= Beginning of Section =

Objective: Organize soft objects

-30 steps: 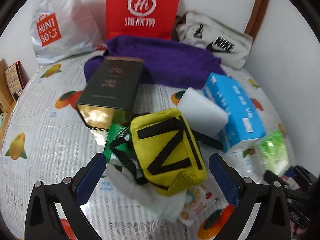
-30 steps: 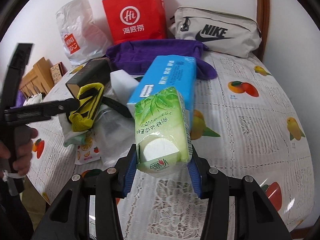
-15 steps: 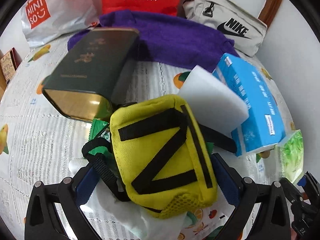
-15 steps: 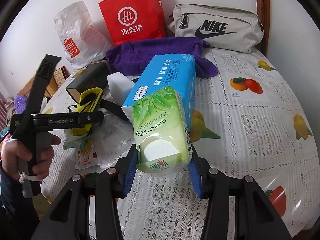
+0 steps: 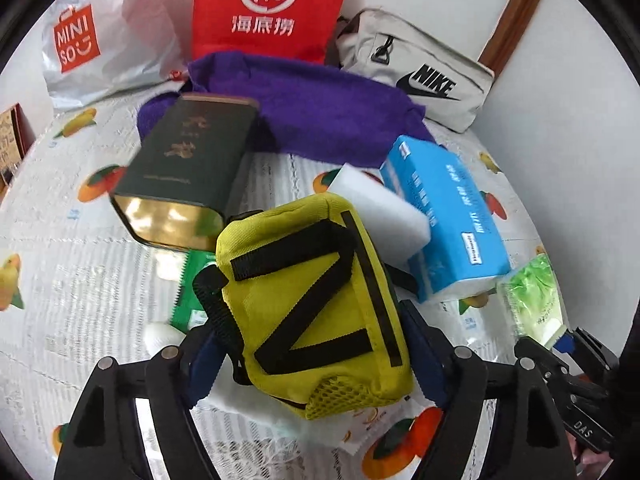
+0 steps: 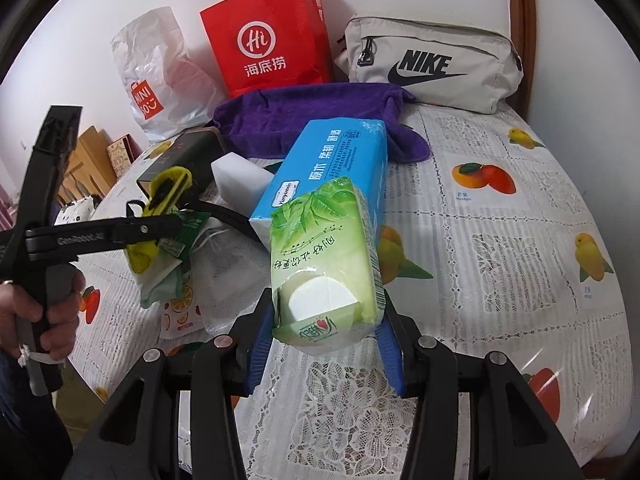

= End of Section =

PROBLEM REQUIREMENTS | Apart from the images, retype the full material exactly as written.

EXERCISE OUTPUT |
Objective: Organize soft objects

-30 steps: 
-30 steps: 
-15 steps: 
-15 steps: 
+0 steps: 
+0 steps: 

The response to this exercise has been given in full.